6 Şubat Pazartesi günü, ülkemizde meydana gelen ve 10 vilayetimizi etkileyen büyük sarsıntı felaketinden sonra, sarsıntı bölgesinde yer alan yerleşim yerlerindeki vatandaşlar da kaygılanmaya başladı. Bu mevzuyla ilgili en çok merak edilen sorulardan biri de zelzelenin evvelden anlaşılıp anlaşılmadığı. Biz de sizler için bu mevzuyu araştırdık, gelin ayrıntılara birlikte bakalım 👇
Bilimsel araştırmalara nazaran sarsıntısı evvelce kestirim etmek mümkün değil.
Bu mevzuyla ilgili araştırma yapan hem yerli hem de yabancı bilim insanlarının görüşlerine nazaran zelzelesi evvelce iddia etmek bilimsel olarak mümkün değil.
Depremlerin evvelce anlaşılabilmesi için kâfi müşahede yoktur.

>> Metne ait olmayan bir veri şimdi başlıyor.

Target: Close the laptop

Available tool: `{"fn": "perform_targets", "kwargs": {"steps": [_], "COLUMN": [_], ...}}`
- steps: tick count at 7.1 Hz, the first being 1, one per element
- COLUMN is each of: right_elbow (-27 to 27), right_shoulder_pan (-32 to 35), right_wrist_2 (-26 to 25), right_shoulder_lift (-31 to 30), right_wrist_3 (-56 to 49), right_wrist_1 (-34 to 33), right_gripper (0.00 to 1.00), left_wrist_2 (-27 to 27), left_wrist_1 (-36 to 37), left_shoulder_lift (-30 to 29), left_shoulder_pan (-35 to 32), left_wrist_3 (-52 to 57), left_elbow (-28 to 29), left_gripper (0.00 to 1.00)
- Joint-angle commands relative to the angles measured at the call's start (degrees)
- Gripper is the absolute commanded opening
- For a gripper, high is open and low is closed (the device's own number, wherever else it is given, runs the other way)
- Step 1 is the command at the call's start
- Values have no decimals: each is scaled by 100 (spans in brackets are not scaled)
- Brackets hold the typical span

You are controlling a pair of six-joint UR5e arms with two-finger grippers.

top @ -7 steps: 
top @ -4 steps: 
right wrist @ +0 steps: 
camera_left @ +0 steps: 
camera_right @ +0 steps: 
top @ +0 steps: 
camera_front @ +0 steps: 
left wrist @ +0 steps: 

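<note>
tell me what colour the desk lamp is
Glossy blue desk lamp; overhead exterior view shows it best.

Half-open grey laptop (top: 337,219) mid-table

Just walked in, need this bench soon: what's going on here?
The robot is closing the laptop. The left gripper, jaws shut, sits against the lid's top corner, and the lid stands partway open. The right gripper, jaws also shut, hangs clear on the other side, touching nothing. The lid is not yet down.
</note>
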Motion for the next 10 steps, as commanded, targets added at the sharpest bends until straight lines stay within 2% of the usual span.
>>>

Depremle ilgili araştırma yapmak için gerekli olan yeraltı su düzeyi değişimi, radon gazı, manyetik, elektrik, tilt, krip, deformasyon, p dalgası suratı değişimi, kimyasal değişimler, iklim değişiklikleri, canlılardaki olağandışı davranışlar üzere bilgiler şimdi tam değildir. Buna nazaran tek bir zelzele habercisi kullanılarak zelzele kestirimi yapmak çok güçtür.
Hangi bölgelerde zelzele beklendiği tespit edilebilir.
Depremin evvelce anlaşılması mümkün olmasa da, bilim insanlarının yaptığı araştırmalara nazaran, hangi sarsıntı bölgesinde hangi aralıklarda ve kestirimi kaç şiddetinde zelzele olabileceği belirlenebiliyor.
Belirli bir büyüklükteki sarsıntının ne vakit olacağını anlamak mümkün değildir.
Meydana gelen büyük sarsıntılardan sonra, araştırmacılar tarafından, oluşabilecek bir sonraki sarsıntıyla ilgili soruları yanıtlamak daha kolay olacaktır.
Bilim insanları sarsıntının evvelce anlaşılabilmesi için çalışmalar yapmaya devam ediyor.
Meydana gelen yıkıcı zelzelelerin akabinde dünyada zelzelelerin evvelce kestirilmesi ile ilgili adımların ne olacağının yine düşünülmesi konusunda bilim dünyasında hararetli tartışmalar başlamıştır.
Depremin vakti iddia edilemese de erken ihtar sistemleri hayat kurtarıyor.
Küçük ölçekli binalarda sarsıntı anında doğalgaz ilişkilerini devre dışı bırakmak için geliştirilen bu zelzele sensörleri sayesinde, sarsıntı sonrasında meydana gelebilecek bir öbür facia da önlenmiş oluyor. Bu sensörler kullanılan teknolojiye nazaran sarsıntı anını 3 saniye öncesinden iddia ederek gerekli kontakların anında devre dışı kalmasını sağlıyor.
Erken ikaz sistemleri ile gerekli stratejik yerlerin bilgi alması sağlanabiliyor.
Erken ihtar için kullanılan sismometre ve ivmeölçerlerin tespit ettiği bilgiler sayesinde sarsıntı dalgalarının gelişi anlaşılabilir ve gaz vanaları, elektrik şalterleri üzere sarsıntı anında ikincil risk yaratabilecek sistemleri kapatmak için bir talih olabilir.
Tüm bu sistemlere karşın zelzelelerin şiddeti ve vakti evvelden anlaşılamasa da kendimizi inançta hissedebilmek kıymetli.
Şu an için bilim, zelzelelerin evvelce bilinmesini sağlayamıyor olabilir lakin biz kendimiz korumak için üzerimize düşeni yapmalıyız. Oturduğumuz apartmanları güçlendirmeli, sarsıntı sigortamızı yaptırmalı ve afet anları için acil durum planları yapmalıyız.